On the VIPeR dataset, the results of DdSal, heaPri and PriDd are reported in Fig. 7(a), compared to several unsupervised methods including eSDC_knn [5], eSDC_ocsvm [5], BiCov [16], eBiCov [16], LDFV [20], bLDFV [20]. Generally speaking, (1) PriDd is slightly better than heaPri, DdSal which means both the Density-Distance salience information and the head background removal improve the matching results. (2) Our approaches and the eSDC-based methods outperform the other four methods. While our PriDd approach is slightly better than eSDC_knn salience learning approach and also slightly better than eSDC_ocsvm salience learning method from rank 1 to rank 15. It’s worth mentioning that although eSDC_ocsvm slightly outperforms our approach after rank 15, it requires much higher computing cost.

Table 1. VIPeR dataset: top ranked matching rates in [%] with 316 persons.
Table 2. VIPeR dataset: running time in [seconds] of three salience learning methods with 316 test persons.

More comparison results on VIPeR dataset with some supervised methods are reported in Table 1, which can also demonstrate the effectiveness of our approaches. eSDC_knn and eSDC_ocsvm seems to have satisfactory performance close to our approaches, however, comprehensively considering Table 2, which reports the running time of our PriDd method compared to eSDC_knn and eSDC_ocsvmon MATLAB (2013a), with 64-bit Win7, Intel core i7, 4.00 GHz CPU, our approaches can achieve better performance with acceptable computing complexity.

4.2 Evaluations on CUHK01 Dataset

The CUHK01 dataset [8] is also captured by two cameras in a campus environment with higher resolution compared to the VIPeR dataset. All the images are normalized to \(160 \times 60\) for evaluation.

Table 3. CUHK01 dataset: top ranked matching rates in [%] with 316 persons.
Table 4. CUHK01 dataset: running time in [seconds] of three salience learning methods with 316 test persons.
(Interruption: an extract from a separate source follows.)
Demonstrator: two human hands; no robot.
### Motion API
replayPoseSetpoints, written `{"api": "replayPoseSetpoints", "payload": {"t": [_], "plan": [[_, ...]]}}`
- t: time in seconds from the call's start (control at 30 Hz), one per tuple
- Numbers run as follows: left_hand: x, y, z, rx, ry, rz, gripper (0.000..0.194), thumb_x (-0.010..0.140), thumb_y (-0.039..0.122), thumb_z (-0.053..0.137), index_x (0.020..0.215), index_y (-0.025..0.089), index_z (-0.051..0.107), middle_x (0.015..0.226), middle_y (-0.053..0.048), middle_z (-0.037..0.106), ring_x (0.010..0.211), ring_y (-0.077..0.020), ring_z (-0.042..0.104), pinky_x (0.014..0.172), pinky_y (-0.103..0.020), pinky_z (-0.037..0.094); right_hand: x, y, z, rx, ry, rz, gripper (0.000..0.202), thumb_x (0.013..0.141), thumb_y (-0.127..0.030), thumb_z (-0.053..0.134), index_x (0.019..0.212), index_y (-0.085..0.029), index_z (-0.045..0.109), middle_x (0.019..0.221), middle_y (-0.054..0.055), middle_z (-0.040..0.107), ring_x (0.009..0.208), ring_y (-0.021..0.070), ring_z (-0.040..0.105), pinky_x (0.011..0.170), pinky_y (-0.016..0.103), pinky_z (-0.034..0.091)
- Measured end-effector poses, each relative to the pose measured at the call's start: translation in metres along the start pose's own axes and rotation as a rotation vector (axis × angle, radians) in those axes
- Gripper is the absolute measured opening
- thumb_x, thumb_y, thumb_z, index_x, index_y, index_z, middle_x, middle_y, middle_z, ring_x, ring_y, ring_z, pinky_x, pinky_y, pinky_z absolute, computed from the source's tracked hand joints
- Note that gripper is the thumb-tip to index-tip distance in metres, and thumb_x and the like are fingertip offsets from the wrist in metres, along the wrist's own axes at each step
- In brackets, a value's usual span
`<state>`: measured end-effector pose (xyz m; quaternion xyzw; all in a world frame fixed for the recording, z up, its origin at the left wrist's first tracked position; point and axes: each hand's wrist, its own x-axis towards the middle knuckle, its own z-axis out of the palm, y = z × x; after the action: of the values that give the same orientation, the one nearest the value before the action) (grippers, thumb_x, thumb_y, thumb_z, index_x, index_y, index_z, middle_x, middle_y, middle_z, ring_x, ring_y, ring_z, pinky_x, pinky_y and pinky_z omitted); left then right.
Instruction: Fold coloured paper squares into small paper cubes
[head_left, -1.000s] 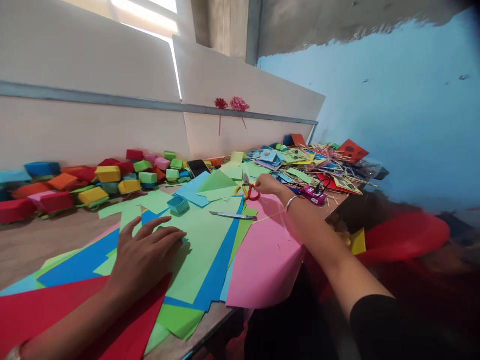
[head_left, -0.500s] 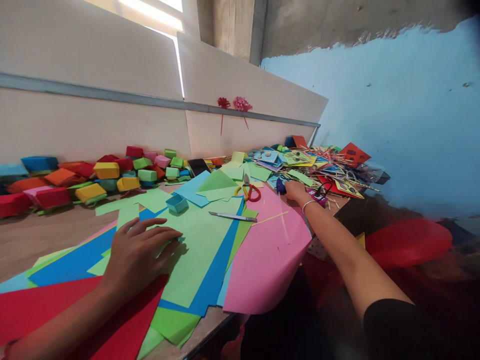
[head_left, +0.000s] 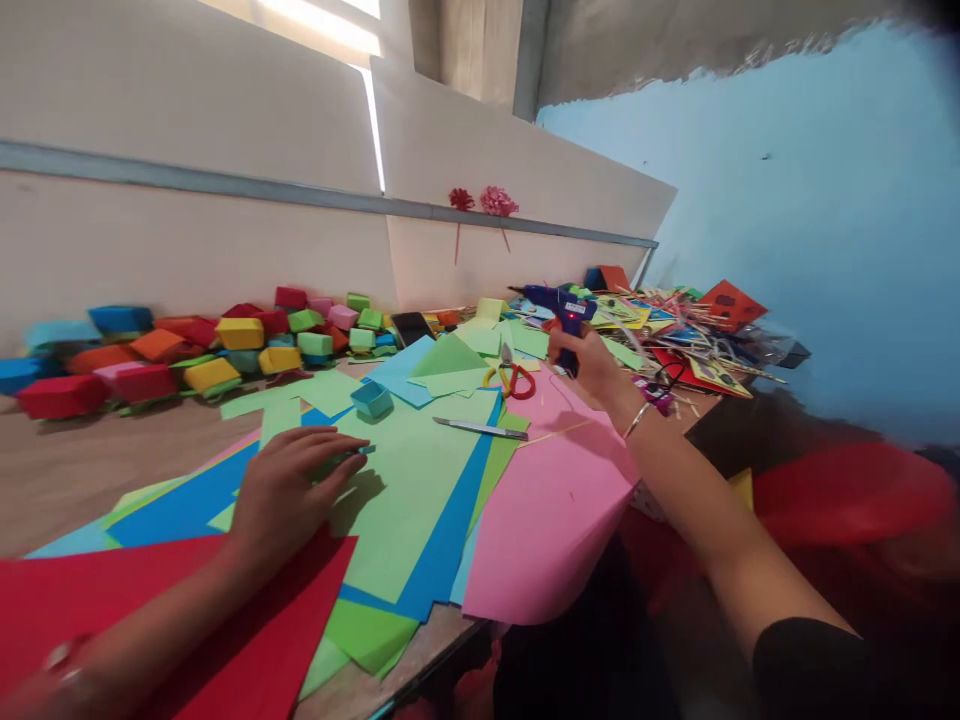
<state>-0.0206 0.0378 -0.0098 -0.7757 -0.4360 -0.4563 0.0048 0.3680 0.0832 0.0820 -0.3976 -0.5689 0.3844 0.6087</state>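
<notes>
Right hand [head_left: 596,368], right of centre in frame, clamped round the glue gun [head_left: 555,298] by its handle. Probably light, rigid; keep clear of likely-hot nozzle [head_left: 517,290]. Left hand [head_left: 289,480], lower left, pinching small blue piece [head_left: 367,449]: presumably paper, easily creased.

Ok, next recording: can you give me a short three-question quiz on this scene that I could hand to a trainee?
1. Which hand holds the blue glue gun?
2. True or false: the left hand pinches a small light-blue piece.
3. Fill in the missing word: the scissors on the table have one yellow handle and one ____ handle.

Key:
1. The right hand, which holds it raised above the paper.
2. True; the piece shows between thumb and fingers.
3. Red.
</notes>
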Motion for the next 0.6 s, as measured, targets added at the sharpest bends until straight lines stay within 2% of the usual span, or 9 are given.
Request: {"api": "replayPoseSetpoints", "payload": {"t": [0.13, 0.23, 0.3, 0.4, 0.6], "plan": [[0.002, 0.001, -0.003, -0.028, 0.006, -0.201, 0.033, 0.082, 0.052, 0.058, 0.084, 0.025, 0.077, 0.089, -0.007, 0.077, 0.09, -0.027, 0.067, 0.084, -0.042, 0.051, -0.029, 0.02, 0.064, -0.01, -0.233, 0.171, 0.038, 0.055, -0.029, 0.082, 0.088, -0.016, 0.069, 0.067, -0.003, 0.062, 0.054, 0.0084, 0.051, 0.053, 0.024, 0.04], [0.003, 0.001, -0.002, -0.044, 0.024, -0.273, 0.033, 0.08, 0.052, 0.06, 0.084, 0.025, 0.078, 0.088, -0.006, 0.077, 0.089, -0.0254, 0.066, 0.084, -0.04, 0.05, -0.052, 0.033, 0.096, -0.034, -0.372, 0.233, 0.039, 0.052, -0.031, 0.084, 0.084, -0.015, 0.069, 0.072, -0.001, 0.065, 0.062, 0.0104, 0.054, 0.058, 0.025, 0.042], [0.002, 0.002, -0.001, -0.057, 0.033, -0.268, 0.031, 0.08, 0.051, 0.061, 0.082, 0.026, 0.078, 0.088, -0.006, 0.077, 0.09, -0.0252, 0.066, 0.087, -0.041, 0.049, -0.064, 0.038, 0.106, -0.124, -0.422, 0.222, 0.031, 0.057, -0.034, 0.082, 0.079, -0.016, 0.068, 0.072, -0.001, 0.064, 0.065, 0.0119, 0.054, 0.062, 0.027, 0.043], [0.002, 0.004, 0.0, -0.081, 0.036, -0.255, 0.028, 0.079, 0.049, 0.063, 0.081, 0.026, 0.078, 0.087, -0.006, 0.077, 0.093, -0.0259, 0.065, 0.089, -0.042, 0.048, -0.074, 0.042, 0.111, -0.297, -0.383, 0.205, 0.028, 0.065, -0.041, 0.079, 0.074, -0.018, 0.066, 0.068, -0.002, 0.062, 0.064, 0.0128, 0.052, 0.059, 0.028, 0.041], [0.003, 0.012, -0.003, -0.057, 0.009, -0.181, 0.024, 0.08, 0.046, 0.065, 0.079, 0.027, 0.079, 0.082, -0.005, 0.077, 0.093, -0.0262, 0.066, 0.087, -0.042, 0.048, -0.079, 0.049, 0.116, -0.462, -0.342, 0.205, 0.029, 0.064, -0.042, 0.08, 0.077, -0.022, 0.064, 0.061, -0.004, 0.056, 0.059, 0.0129, 0.048, 0.053, 0.027, 0.037]]}}
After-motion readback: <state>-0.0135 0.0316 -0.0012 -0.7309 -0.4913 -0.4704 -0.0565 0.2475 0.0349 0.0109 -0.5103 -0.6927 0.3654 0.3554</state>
For the concise presentation, only two outstanding methods, eSDC_knn and eSDC_ocsvm are implemented on CUHK01 dataset for comparison as shown in Fig. 7(b). From which we can see, our methods, especially PriDd method, have a significant improvement compared to eSDC_knn and eSDC_ocsvm. eSDC_ocsvm has almost identical performance as our DdSal method but much worse performance than our heaPri and PriDd methods, which means the background interference of human head has higher influence on CUHK01 dataset. More detailed comparison results on CUHK01 dataset are shown in Table 3. Same as the evaluation on VIPeR dataset, Table 4 reports the running time of our PriDd method compared to eSDC_knn and eSDC_ocsvm also on MATLAB (2013a), with 64-bit Win7, Intel core i7, 4.00 GHz CPU, which also can demonstrate that our approaches can achieve better performance with acceptable computing complexity.

5 Conclusion

A novel unsupervised salience learning method is proposed for person re-identification, where a Density-Distance is designed for salience learning. Meanwhile, the statistics of pedestrian’s head position is learnt to relieve the background interference during similarity matching. The experimental results on widely used VIPeR dataset and CUHK01 dataset demonstrate the outperformance of our method which improves matching precision with acceptable computing complexity comparing with the state of art methods.